The mean distance ranges from 0.05 to 0.1 at the beginning, that is, without continuous convolution, there is a mean difference of less than a tenth per gene. This is expected because there will be a certain amount of genes with 1/2, 1/3 or 2/3 (or other fractions) of reads mapped to that gene. When the `n_divisions` increases to 2 or 3, the distance decreases enormously because many of those isoforms are now considered in that convolution, and the distance for these cases is now 0. The slight increase of distance in `n_divisions`=15 is because, being 15 odd, all the isoforms with 1/3, 1/5, etc. will not be exact in the convolution with that number of `n_divisions`. In fact, this phenomenon also occurs with `n_divisions`=7, where only float values of the type 1/7, 1/14, etc. will be exact.

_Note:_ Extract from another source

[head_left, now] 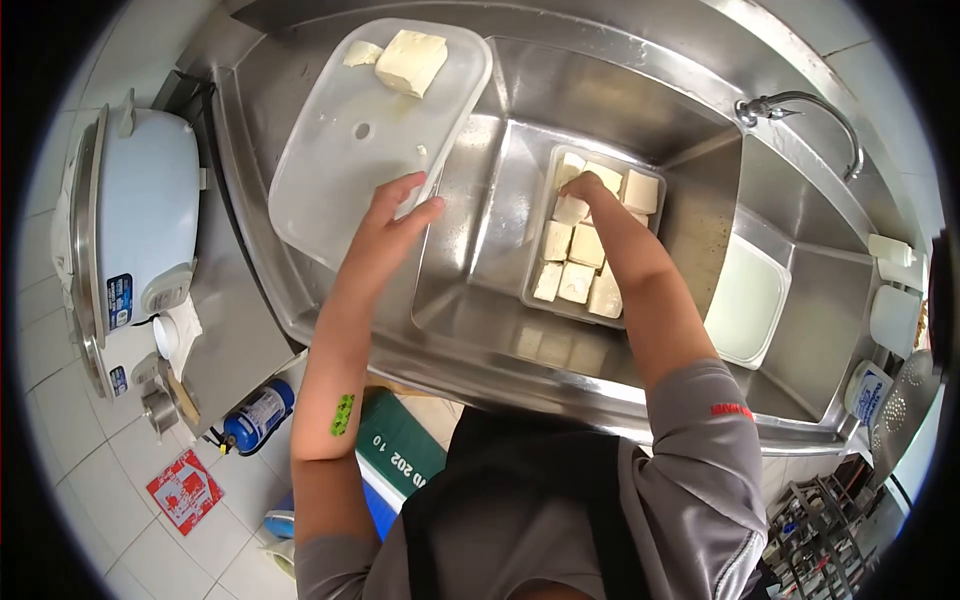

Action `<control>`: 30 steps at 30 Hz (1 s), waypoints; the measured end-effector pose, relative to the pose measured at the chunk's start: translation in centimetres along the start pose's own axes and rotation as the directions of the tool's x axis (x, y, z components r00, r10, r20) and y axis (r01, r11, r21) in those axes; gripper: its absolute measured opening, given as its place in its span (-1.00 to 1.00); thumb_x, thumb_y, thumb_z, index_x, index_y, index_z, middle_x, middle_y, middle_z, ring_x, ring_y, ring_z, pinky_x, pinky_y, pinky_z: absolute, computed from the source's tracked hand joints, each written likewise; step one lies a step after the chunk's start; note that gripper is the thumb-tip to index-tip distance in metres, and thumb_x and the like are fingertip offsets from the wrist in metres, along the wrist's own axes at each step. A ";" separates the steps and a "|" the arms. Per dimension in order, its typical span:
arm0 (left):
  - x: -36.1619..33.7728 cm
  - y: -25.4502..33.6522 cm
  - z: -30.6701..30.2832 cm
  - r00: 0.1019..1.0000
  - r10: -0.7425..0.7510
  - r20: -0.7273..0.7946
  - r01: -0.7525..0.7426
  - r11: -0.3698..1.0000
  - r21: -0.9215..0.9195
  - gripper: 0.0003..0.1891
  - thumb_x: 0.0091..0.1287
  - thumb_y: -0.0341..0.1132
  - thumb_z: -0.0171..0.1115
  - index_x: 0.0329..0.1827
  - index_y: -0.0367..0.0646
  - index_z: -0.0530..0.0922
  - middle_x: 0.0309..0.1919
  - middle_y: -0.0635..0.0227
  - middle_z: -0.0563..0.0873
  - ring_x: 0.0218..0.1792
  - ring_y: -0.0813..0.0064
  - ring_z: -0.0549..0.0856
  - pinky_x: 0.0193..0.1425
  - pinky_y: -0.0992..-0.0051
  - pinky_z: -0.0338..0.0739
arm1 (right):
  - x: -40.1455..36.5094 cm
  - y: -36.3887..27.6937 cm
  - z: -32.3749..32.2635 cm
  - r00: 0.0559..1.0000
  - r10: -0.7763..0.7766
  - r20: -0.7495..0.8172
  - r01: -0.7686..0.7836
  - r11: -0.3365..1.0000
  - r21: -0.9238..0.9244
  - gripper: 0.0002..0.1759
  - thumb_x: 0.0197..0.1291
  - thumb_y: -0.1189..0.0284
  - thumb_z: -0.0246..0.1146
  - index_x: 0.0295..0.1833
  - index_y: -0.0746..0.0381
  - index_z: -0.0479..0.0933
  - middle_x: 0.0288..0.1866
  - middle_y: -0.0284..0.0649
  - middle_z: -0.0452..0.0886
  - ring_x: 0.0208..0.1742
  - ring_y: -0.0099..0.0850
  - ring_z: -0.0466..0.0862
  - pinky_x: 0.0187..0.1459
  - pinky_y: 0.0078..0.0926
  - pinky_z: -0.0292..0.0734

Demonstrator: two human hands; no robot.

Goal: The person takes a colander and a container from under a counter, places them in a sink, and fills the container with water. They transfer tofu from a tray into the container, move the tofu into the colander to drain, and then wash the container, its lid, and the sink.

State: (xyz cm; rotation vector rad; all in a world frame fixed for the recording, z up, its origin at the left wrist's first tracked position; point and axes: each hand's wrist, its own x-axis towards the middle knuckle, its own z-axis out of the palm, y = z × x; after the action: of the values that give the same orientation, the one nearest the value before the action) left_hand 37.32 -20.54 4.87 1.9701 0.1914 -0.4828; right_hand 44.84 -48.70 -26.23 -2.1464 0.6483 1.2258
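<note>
My right hand (590, 188) reaches into a clear plastic container (527, 290) standing in the deep sink basin. Its fingers are closed on a pale block of cheese (570, 209) at the container's left side. Several similar cheese blocks (586, 246) sit around it in rows. My left hand (396, 208) is at the right edge of a whitish plastic board (330, 180), thumb and fingers apart, holding nothing. On the board's far end lie a larger cheese block (412, 63) and a smaller piece (362, 53). A crumb (422, 150) rests near my left fingers.
A curved faucet (820, 97) rises at the back right. Right of the deep basin, a white tray (748, 300) lies in another basin. A steel divider (705, 190) stands between them. At left are a pale lidded appliance (150, 210) and a blue fire extinguisher (258, 417).
</note>
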 end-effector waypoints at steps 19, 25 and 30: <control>6.7 -0.3 -2.7 0.919 0.311 -0.242 -0.213 0.909 0.360 -0.46 0.12 -0.16 0.22 0.13 -0.21 0.34 0.14 0.22 0.36 0.16 0.30 0.34 0.19 0.46 0.23 | -5.0 -1.8 5.7 0.877 0.011 -0.481 0.018 0.998 0.055 -0.42 -0.17 0.38 0.36 0.02 0.10 0.28 0.12 -0.04 0.23 0.09 -0.17 0.40 0.01 -0.34 0.46; 18.9 2.1 -1.0 0.807 0.535 -0.249 -0.211 0.655 0.725 -0.14 -0.13 -0.02 0.35 0.26 -0.11 0.18 0.09 0.11 0.32 0.16 0.20 0.31 0.16 0.33 0.32 | -8.2 -1.2 2.4 0.869 -0.100 -0.485 0.087 0.995 -0.049 -0.38 -0.16 0.30 0.34 0.06 0.18 0.28 0.09 -0.02 0.26 0.07 -0.15 0.40 0.02 -0.30 0.44; 20.8 3.1 -1.1 0.909 0.363 -0.206 -0.094 0.659 0.747 -0.06 -0.22 -0.02 0.40 0.27 -0.12 0.15 0.13 0.01 0.33 0.09 0.14 0.41 0.13 0.28 0.35 | -9.9 0.2 -2.9 0.703 -0.434 -0.564 0.570 0.818 0.081 -0.50 -0.12 0.26 0.30 -0.07 0.32 0.43 -0.19 -0.01 0.54 -0.23 -0.23 0.57 -0.15 -0.37 0.44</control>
State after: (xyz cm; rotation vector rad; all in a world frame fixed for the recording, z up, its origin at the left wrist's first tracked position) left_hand 57.51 -22.52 -0.84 2.8241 -0.0655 -0.0113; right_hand 41.88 -49.60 -16.44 -2.2250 0.3433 0.2305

Therefore, the best option for `n_divisions`, if small, should be 6 or 12, which is a multiple of 2, 3, 4, and 6, the most possible fraction of isoforms. Nonetheless, at higher numbers of `n_divisions` the distances plateau. 

In [None]:
for tissue in ['neuron', 'pbmc', 'heart']:
    adata = sc.read_h5ad(_10x_dir + f'alevin_output_{tissue}/{tissue}_10k_v3_filtered_feature_bc_matrix.h5')
    adata.var_names_make_unique()
    sc.pp.filter_cells(adata, min_counts=400)
    sc.pp.filter_genes(adata, min_counts=100)
    sc.pp.log1p(adata)
    
    for seed in range(5):
#         if os.path.exists(os.getcwd() + f'/exports/continuous/{tissue}_seed-{seed}_emd-distance_log.csv'):
#             continue  
            
        df = pd.DataFrame(columns=[f'div_{i}' for i in list_n_divisions], 
                          index=adata.var_names)
        for n_divisions in list_n_divisions:
            print(tissue, n_divisions, seed)
            tk.tl.triku(adata, apply_background_correction=False, n_divisions=n_divisions, n_procs=8, random_state=seed)
            df.loc[:, f'div_{n_divisions}'] = adata.var['triku_distance'].values
        
        df.to_csv(os.getcwd() + f'/exports/continuous/{tissue}_seed-{seed}_emd-distance_log.csv')     

In [None]:
make_dist_fig(option='log', title='Mean absolute distance (logarithm)')

In this case, the logarithmization of integer and fraction numbers yields floating numbers much more variable than only fraction numbers. Therefore, distances decrease without notable peaks like in the case before. In that case, a number of `n_divisions` around 15 - 20 (12 can bee a wise election too) should yield sufficiently small differences for the selected genes to be the same.